München, 1945: Ein junger GI folgt den Spuren des NS-Eugenikers Alfred Ploetz. Uwe Timm erforscht den Irrsinn des Herrenmenschentums und tastet nach Wegen eines Neuanfangs für ein Land in Ruinen. Ulrich Noethen liest diesen packenden Roman.

Stand: 03.02.2025

Steg an einem See | Bild: Colourbox/BR

Uwe Timm: Ikarien
Ein Stunde-Null-Roman
Gelesen von Ulrich Noethen

Bayern 2 Hörbuch-Podcast in der ARD Audiothek ab 05. Februar

Und Sendungsreihe auf Bayern 2, mittwochs, ab 05. Februar – 30. April 2025, immer um 20.03 Uhr im Salon

"Ein wissenschaftlicher Mann sollte keine Wünsche haben, keine Gefühle - nichts als ein Herz aus Stein."

(Charles Darwin)

Deutschland, Ende April 1945: Michael Hansen, 25, kehrt als amerikanischer GI in das Land seiner Geburt zurück, das nun in Trümmern liegt. Im Auftrag des Geheimdienstes soll er herausfinden, welche Rolle ein bedeutender Wissenschaftler des Nazi-Regimes gespielt hat: Alfred Ploetz, Begründer der „Rassenhygiene“.

Ploetz ist tot, doch Wagner, einstiger Freund des NS-Eugenikers, ist noch am Leben. Nachrichtenoffizier Hansen quartiert sich im Herrenhaus neben Ploetz’ Schloss am Ammersee ein. Von dort aus pendelt er ins zerstörte München, zu den Verhören mit Wagner, einem Antiquar, Idealisten und KZ-Überlebendem.

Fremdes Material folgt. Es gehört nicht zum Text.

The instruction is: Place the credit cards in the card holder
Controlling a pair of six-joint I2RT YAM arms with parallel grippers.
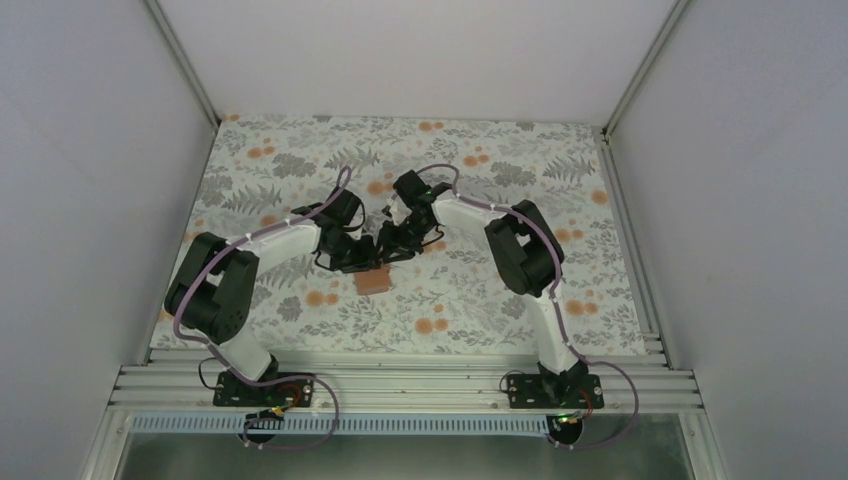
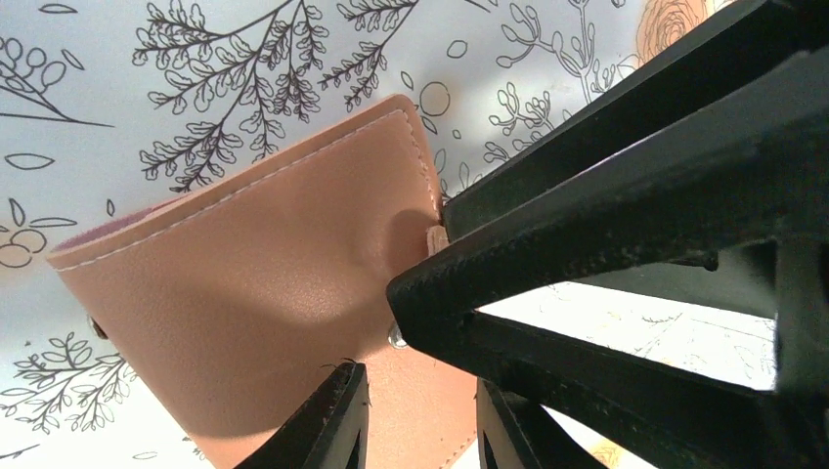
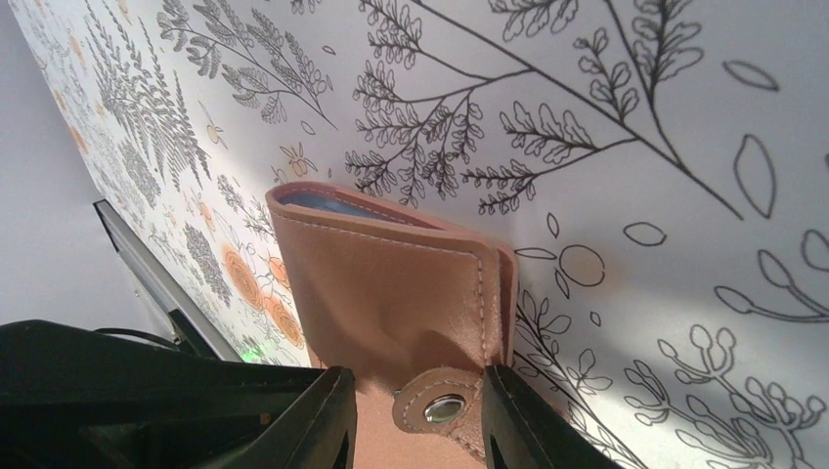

"Ich habe ihn (Ploetz) auch auf den Friedensnobelpreis angesprochen. Er winkte ab, sagte, ihm sei das egal, allerdings würde es der eugenischen Bewegung, sollte ihm der Preis zugesprochen werden, international eine große Hilfe sein. Na denn, sagte ich, können wir mit Bier und Brause auf den kommenden Übermenschen anstoßen. Grüß Gott!"

(Ikarien, Uwe Timm)

Ikarien – die geplatzte Utopie

Von Wagner lässt sich Hansen die Geschichte der Freundschaft der beiden Studenten erzählen, die in Breslau begann und sie bis nach Amerika führte. Auf der Suche nach der bestmöglichen Gesellschaftsordnung reisten sie 1874 zu Ikarier-Gemeinden in die USA, die nach Étienne Cabets sozialistischem Modell von Gleichheit und Gerechtigkeit leben wollten. Die Realitäten enttäuschten Ploetz. Doch wie kam es, dass der Sozialist Ploetz zum überzeugten Eugeniker wurde – zu einem menschenverachtenden „Gott in Weiß“?

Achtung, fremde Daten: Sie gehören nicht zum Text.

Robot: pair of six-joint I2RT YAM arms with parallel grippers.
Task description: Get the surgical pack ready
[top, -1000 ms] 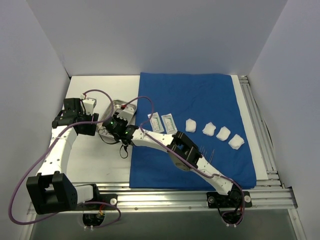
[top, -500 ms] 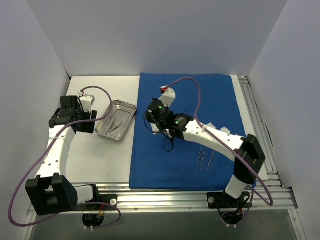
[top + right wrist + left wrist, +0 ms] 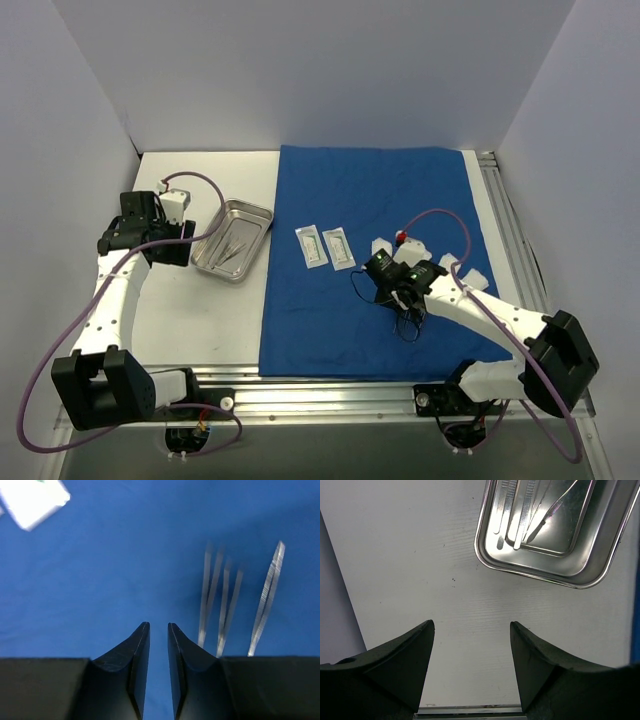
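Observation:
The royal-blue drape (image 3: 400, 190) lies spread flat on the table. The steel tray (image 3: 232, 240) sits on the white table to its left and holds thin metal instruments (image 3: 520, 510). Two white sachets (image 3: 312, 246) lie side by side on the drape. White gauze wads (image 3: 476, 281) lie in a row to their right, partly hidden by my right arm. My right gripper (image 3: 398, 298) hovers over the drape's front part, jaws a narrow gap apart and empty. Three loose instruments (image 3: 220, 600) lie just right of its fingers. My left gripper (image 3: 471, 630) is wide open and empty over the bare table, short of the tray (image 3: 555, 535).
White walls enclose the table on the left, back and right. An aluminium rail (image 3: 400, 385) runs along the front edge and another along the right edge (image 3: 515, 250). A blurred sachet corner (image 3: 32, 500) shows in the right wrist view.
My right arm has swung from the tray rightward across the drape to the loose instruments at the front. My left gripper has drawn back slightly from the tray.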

"Wir haben den Schlüssel für die Naturgesetze in der Hand, rief er aus. Die Weltformel. Alles ist machbar. Der Mensch konnte sich selbst bestimmen durch die Naturwissenschaft."

(Ikarien, Uwe Timm)

Uwe Timms „Lebensroman“

Der fein geflochtene Roman aus Tagebuch und Prosa, Gespräch und Dokument basiert auf historischen Fakten und eigenen Erinnerungen. Und auf der privaten Verbindung Uwe Timms mit der Familie Ploetz. Mit der Übersetzerin Dagmar Ploetz, der Enkelin von Alfred Ploetz, ist er verheiratet. Über drei Jahrzehnte arbeitete Uwe Timm an der Konzeption des Romans.

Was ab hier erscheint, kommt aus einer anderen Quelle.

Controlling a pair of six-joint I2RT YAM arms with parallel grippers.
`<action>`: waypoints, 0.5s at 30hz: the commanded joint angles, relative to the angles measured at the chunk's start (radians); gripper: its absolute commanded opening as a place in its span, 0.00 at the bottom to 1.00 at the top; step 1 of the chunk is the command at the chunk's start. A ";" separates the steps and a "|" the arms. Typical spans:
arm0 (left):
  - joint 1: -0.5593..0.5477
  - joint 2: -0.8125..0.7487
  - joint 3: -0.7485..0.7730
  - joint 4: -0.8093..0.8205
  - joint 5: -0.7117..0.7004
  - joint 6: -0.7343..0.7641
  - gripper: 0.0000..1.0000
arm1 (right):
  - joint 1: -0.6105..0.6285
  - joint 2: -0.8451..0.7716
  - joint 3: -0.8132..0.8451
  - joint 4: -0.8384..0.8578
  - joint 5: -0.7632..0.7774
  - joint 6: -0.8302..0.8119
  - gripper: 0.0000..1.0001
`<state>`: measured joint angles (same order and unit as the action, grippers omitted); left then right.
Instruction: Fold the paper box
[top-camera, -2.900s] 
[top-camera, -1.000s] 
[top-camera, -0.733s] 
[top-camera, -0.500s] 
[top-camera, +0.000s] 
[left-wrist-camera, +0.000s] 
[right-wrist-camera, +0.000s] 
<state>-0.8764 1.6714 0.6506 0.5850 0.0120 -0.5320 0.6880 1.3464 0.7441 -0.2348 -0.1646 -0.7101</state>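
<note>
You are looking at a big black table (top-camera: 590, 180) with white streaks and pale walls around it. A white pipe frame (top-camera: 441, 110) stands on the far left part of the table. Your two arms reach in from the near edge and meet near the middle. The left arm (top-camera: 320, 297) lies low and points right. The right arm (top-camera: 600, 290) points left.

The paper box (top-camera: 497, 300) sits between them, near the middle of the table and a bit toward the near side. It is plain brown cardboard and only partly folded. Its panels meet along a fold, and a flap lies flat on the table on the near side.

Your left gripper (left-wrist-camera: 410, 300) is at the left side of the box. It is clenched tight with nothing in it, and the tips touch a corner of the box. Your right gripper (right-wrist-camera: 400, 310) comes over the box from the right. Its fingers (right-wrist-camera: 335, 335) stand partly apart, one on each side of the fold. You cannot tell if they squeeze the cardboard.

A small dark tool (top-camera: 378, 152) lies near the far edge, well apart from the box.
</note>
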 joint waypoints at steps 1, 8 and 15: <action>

"Aber dieser Roman erzählt ja mehr, das ist nicht nur der Ploetz, der da erzählt wird, sondern da wird etwas erzählt über die Hoffnung, dass es eine andere, gerechtere, menschlichere Welt gibt."

(Uwe Timm)

Schreiben ist für ihn, der am 30. März 2025 seinen 85. Geburtstag feiert, immer persönlich und politisch. Seine in über 17 Sprachen übersetzten Romane und Novellen wurden mehrfach ausgezeichnet und verfilmt, beispielsweise „Die Entdeckung der Currywurst“ (1993), „Morenga“ und „Rennschwein Rudi Rüssel“ (1989). Zuletzt erschienen die Romane „Vogelweide“ (2013), „Ikarien“ (2017) und „Alle meine Geister“ (2023).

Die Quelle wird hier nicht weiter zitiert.